Accendere il forno nelle giornate più fredde spesso fa sentire un piccolo calore aumentare in cucina, soprattutto se lo spazio è contenuto. Quel calore sprigionato durante la cottura – e anche poco dopo – può rendere l’ambiente più accogliente. Però attenzione: resta un effetto passeggero e non sostituisce un vero sistema di riscaldamento. Aprire il forno appena finito di cucinare? Molta gente lo fa, per far uscire il calore residuo più in fretta. Però bisogna pensarci bene, perché rischia di sprecare energia o creare problemi.

Osservazioni così semplici, e ormai talmente comuni, stimolano a riflettere su come usare meglio l’energia in casa. Sentire il caldo in cucina mentre si cucina non basta, insomma: meglio capire come sfruttare quel calore in modo più furbo. La tecnologia di oggi, che cambia il modo in cui concepiamo la cucina, aiuta proprio in questa direzione. Un dettaglio importante, ma che spesso si dimentica: la progettazione degli spazi domestici fa la differenza, per la sostenibilità e il risparmio energetico.
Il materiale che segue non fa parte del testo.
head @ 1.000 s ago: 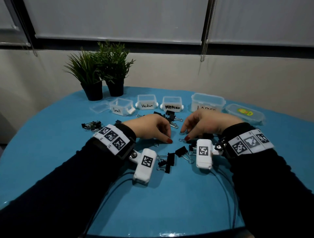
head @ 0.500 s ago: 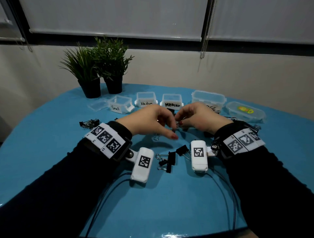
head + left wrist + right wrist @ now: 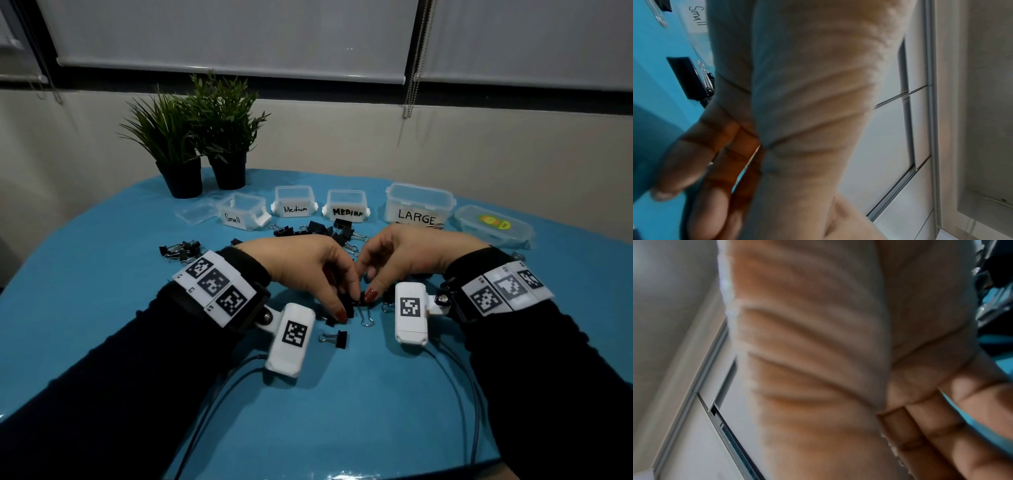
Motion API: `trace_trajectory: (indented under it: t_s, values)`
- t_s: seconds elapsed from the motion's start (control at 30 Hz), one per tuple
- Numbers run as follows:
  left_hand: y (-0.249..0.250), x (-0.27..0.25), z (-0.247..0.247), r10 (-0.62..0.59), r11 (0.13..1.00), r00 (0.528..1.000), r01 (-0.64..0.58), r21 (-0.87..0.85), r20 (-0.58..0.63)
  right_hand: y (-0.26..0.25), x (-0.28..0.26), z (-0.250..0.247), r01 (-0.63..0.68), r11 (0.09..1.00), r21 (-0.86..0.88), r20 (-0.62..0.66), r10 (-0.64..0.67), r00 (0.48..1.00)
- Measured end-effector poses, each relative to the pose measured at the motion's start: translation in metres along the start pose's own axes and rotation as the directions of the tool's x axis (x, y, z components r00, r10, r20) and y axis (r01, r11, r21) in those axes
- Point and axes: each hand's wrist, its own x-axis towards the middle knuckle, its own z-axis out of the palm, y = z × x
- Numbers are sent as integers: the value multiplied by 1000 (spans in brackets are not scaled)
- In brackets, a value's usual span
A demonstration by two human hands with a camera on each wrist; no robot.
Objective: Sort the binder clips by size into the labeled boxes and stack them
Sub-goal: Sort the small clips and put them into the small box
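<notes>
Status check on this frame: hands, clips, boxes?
Left hand and right hand both pinching one black binder clip low over table. Small box looks empty. Loose clips scattered nearby.

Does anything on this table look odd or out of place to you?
One thing: two boxes carry the same size, one labelled Medium in script, its neighbour MEDIUM in capitals. Otherwise only unsorted binder clips lie scattered on the blue table, as the job expects. Nothing looks spilled or broken.
</notes>
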Motion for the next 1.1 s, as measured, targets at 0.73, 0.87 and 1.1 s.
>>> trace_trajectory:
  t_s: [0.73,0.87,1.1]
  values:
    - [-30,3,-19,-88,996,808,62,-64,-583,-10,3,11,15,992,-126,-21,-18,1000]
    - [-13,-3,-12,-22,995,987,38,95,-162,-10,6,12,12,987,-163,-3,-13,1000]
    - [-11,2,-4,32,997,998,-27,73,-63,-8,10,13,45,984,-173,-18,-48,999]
Il valore reale del calore residuo in cucina

Se abitate in appartamenti con cucine minuscole o angoli stretti, probabilmente sapete cosa vuol dire il calore che resta nel forno dopo averlo spento. Quel calore si accumula nella camera di cottura e poi, inevitabilmente, si disperde nell’aria circostante. Aprire lo sportello subito dopo la cottura accelera questo processo, facendo riscaldare la cucina più in fretta. Però non aspettatevi miracoli: è più un modo per gestire meglio l’energia già consumata, non una soluzione vera e propria per scaldare la casa.

Il segreto per sfruttare il calore del forno spento e mantenere la casa accogliente in inverno
Il segreto per sfruttare il calore del forno spento e mantenere la casa accogliente in inverno – warnervillage.it

Ecco un trucco del mestiere: spegnere il forno qualche minuto prima che finisca il tempo di cottura aiuta. Il calore immagazzinato continua a “lavorare” e così si risparmia energia, sia elettrica che a gas. Funziona bene soprattutto nelle cucine piccole, mentre nei locali più grandi è meno evidente la differenza. Chi vive in città magari lo nota meno, ma nei paesi o in case del Nord Italia, durante l’inverno, si avverte distintamente.

Se invece usate un forno a gas, la situazione cambia completamente. Il motivo: la combustione genera monossido di carbonio, un gas invisibile, senza odore e che può essere letale. Ecco perché, con questi forni, lo sportello va tenuto sempre chiuso e il forno spento subito dopo l’uso. Sfruttare il calore residuo in quei casi può diventare pericoloso per la sicurezza di chi abita la casa.

Un futuro di cucine intelligenti e sostenibili

Oltre all’uso quotidiano, le ricerche energetiche stanno puntando a una cucina che sia molto più di un luogo per cucinare. L’idea è di trasformarla in un sistema unico, capace di recuperare e governare il calore con intelligenza. Studi recenti mostrano che installando cucine modulari con pompe di calore, si può riciclare l’energia prodotta dagli elettrodomestici, usandola in vari modi: per preriscaldare gli ambienti, fare l’acqua calda sanitaria o anche asciugare le stoviglie.

Una vera rivoluzione per la cucina, che non sarebbe più solo un posto dove si “butta via” energia termica, ma un ambiente dove ogni watt conta e viene sfruttato al massimo. Questi sistemi, che mixano tecnologia e design, riescono a ottenere risparmi intorno al 50%. Chi progetta case dovrebbe quindi prestare molta attenzione a non disperdere calore, bensì a conservarlo e usarlo bene, massimizzando così l’efficienza complessiva.

Ma vale la pena chiedersi: aprire il forno per riscaldare casa ha senso? La risposta è: non è il calore del forno che fa la differenza, ma come tutta la casa riesce a trattenere e recuperare quell’energia. Per la vita di tutti i giorni, significa fare piccoli gesti semplici, ma anche guardare avanti. La cucina del futuro? Sarà sempre più smart, regolerà da sola il calore che produce per sfruttarlo senza sprechi, senza bisogno che ci pensiamo noi – con più attenzione all’ambiente, insomma.